> [WHAT IS NEEDED]:
I need the number of lines in the data that include "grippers"; reply with that number alone.

(Records contained in a dataset)
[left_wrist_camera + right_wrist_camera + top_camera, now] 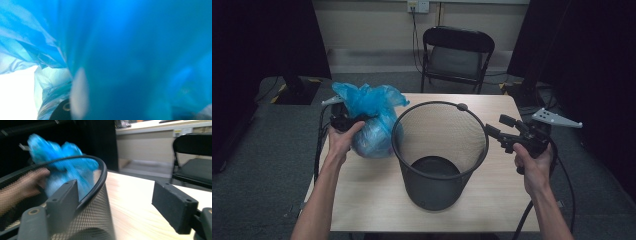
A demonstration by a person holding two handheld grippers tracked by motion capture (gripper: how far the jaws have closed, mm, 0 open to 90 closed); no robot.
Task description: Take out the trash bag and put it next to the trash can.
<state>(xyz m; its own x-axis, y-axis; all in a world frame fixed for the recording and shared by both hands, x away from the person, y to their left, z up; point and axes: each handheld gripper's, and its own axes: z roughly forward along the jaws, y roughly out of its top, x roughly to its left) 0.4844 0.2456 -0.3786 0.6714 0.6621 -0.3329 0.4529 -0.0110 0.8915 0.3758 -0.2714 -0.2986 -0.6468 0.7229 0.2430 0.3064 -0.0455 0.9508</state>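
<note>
The person is sitting at a table (377,200) with a black mesh bin (439,150) standing in its middle and a blue bag (372,120) just beside the bin, on its left side. The bag is full and its top is bunched.

The left gripper (343,120) is pressing into the upper part of the bag, close to the bunched top. In the left gripper view the blue plastic is lying right against the camera, so I cannot tell if the jaws are closed on the plastic or only touching it. The right gripper (120,207) is waiting at the right side of the bin with its jaws wide apart. In the right gripper view the rim (100,167) is passing over the left jaw, and the other jaw is standing free over the table, so nothing is being held yet.

I am judging that the step in hand is taking the bag to lift it into the bin. To do it well, the left gripper should be pinching the gathered neck and not the round body, because thin plastic is slipping and tearing easily. The right gripper should be closing on the rim to keep the light bin from tipping or sliding. The bag should be rising clearly above the rim before it is moving sideways.
</note>
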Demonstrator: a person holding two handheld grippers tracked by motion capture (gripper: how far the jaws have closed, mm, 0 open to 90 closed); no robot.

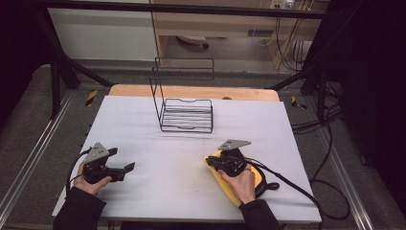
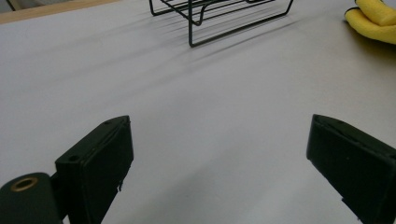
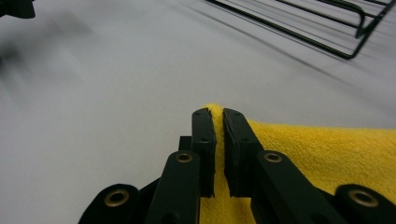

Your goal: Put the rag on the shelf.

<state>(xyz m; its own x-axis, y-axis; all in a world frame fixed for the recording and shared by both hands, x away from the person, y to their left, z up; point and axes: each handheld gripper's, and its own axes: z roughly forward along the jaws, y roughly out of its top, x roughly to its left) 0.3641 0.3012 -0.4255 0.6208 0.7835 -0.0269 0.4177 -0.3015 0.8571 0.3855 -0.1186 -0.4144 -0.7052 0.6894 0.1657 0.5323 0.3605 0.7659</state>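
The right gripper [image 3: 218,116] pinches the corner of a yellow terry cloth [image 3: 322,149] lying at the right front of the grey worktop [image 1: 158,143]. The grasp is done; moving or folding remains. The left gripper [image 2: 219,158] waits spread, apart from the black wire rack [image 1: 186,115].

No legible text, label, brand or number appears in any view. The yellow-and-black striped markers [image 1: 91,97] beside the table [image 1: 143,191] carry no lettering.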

> [WRITTEN RESPONSE]:
2